Stafford Leak Warren studied nuclear medicine in the United States during the twentieth century. He used radiation to make images of the body for diagnosis or treatment and developed the mammogram, a breast imaging technique that uses low-energy X-rays to produce an image of breasts. Mammograms allow doctors to diagnose breast cancer in its early and most treatable stages. Warren was also a medical advisor to the Manhattan Project, the US government’s program to develop an atomic bomb during World War II, and he was responsible for the health and safety aspects of the Trinity Test, the first atomic bomb test in the US. Warren’s invention of the mammogram has allowed physicians to diagnose breast cancer in women during its most treatable stages, preventing deaths due to breast cancer.

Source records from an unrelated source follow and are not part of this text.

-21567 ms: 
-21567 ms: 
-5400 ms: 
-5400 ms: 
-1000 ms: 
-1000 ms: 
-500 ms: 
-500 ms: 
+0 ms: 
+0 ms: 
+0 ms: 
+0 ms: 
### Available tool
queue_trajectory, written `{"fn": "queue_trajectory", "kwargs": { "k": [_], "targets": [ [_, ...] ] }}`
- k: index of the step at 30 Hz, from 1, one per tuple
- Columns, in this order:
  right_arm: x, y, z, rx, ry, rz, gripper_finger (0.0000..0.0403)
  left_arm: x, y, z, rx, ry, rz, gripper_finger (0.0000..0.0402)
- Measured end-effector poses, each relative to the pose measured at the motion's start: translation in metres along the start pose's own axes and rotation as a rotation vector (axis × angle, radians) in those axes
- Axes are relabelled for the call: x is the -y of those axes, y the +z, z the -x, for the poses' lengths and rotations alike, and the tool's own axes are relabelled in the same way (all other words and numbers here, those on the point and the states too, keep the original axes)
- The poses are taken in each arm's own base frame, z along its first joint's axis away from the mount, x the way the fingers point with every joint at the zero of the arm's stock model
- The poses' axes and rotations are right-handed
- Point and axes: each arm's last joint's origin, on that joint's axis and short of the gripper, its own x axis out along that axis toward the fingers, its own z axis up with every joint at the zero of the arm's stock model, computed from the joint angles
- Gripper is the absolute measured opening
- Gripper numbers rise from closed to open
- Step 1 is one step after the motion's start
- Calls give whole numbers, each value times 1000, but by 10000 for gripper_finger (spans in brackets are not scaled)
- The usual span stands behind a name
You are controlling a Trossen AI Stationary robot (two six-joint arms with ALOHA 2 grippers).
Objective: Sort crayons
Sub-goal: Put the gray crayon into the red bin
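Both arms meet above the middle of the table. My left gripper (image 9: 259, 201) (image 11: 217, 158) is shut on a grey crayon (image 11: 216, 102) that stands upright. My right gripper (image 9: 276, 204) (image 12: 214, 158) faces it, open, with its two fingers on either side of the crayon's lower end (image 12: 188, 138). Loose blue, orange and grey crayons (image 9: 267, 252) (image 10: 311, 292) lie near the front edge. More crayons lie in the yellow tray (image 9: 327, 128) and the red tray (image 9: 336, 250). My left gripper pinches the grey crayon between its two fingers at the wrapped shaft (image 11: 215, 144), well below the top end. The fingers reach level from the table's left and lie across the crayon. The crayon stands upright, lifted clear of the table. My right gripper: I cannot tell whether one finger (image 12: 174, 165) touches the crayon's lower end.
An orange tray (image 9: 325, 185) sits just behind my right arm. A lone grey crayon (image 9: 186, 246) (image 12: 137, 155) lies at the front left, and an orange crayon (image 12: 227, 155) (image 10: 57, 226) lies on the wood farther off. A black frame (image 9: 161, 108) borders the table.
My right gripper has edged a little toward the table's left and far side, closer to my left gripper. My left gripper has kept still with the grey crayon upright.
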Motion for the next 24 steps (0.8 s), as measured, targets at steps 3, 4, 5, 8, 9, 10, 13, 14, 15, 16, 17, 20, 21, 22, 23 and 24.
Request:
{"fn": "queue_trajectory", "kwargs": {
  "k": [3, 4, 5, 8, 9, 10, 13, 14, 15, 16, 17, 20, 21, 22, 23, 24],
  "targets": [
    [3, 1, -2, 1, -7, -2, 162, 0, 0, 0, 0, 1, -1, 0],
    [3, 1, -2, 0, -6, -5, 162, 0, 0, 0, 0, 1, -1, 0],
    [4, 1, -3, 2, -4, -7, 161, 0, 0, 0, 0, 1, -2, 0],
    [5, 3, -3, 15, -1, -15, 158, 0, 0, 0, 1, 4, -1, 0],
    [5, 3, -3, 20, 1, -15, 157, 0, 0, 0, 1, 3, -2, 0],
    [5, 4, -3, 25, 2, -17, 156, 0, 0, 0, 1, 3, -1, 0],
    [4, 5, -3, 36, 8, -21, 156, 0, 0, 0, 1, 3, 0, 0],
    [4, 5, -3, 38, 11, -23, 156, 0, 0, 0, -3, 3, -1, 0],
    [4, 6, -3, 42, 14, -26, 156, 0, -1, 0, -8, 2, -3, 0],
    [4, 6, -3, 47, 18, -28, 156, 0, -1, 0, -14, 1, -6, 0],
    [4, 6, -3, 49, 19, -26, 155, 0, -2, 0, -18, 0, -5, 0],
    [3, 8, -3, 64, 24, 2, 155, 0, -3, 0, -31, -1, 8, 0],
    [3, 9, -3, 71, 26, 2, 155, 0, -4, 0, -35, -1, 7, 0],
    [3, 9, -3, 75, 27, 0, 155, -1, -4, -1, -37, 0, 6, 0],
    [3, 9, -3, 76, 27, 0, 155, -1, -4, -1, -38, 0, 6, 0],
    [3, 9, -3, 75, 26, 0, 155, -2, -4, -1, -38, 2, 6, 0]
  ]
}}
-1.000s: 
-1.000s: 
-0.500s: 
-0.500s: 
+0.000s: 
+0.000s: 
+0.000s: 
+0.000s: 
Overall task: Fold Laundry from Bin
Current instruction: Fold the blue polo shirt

Sidney Q. Cohlan studied birth defects in the US during the twentieth century. Cohlan helped to discover that if a pregnant woman ate too much vitamin A her fetus faced a higher than normal risk of teratogenic effects, such as cleft palate. A teratogen is a substance that causes malformation of a developing organism. Cohlan also identified the teratogenic effects of several other substances including a lack of normal magnesium and prenatal exposure to the antibiotic tetracycline. Cohlan's experiments with vitamins and other chemicals brought attention to how nutrition and environmental agents adversely affect human pregnancy outcomes.

Dorothy Andersen studied cystic fibrosis in the United States during the early 1900s. In 1935, Andersen discovered lesions in the pancreas of an infant during an autopsy, which led her to classify a condition she named cystic fibrosis of the pancreas. In 1938, Andersen became the first to thoroughly describe symptoms of the medical condition cystic fibrosis. Commonly mistaken for celiac disease prior to the 1900s, Andersen defined cystic fibrosis as the build-up of pancreatic fluid in the body caused by the blockage of pancreatic ducts, and she determined that the two conditions were symptomatically different. Andersen developed an early method for diagnosing cystic fibrosis. By conceptualizing cystic fibrosis and defining its symptoms, Andersen laid the foundation for treatments that enabled infants diagnosed with the disease to survive into adulthood.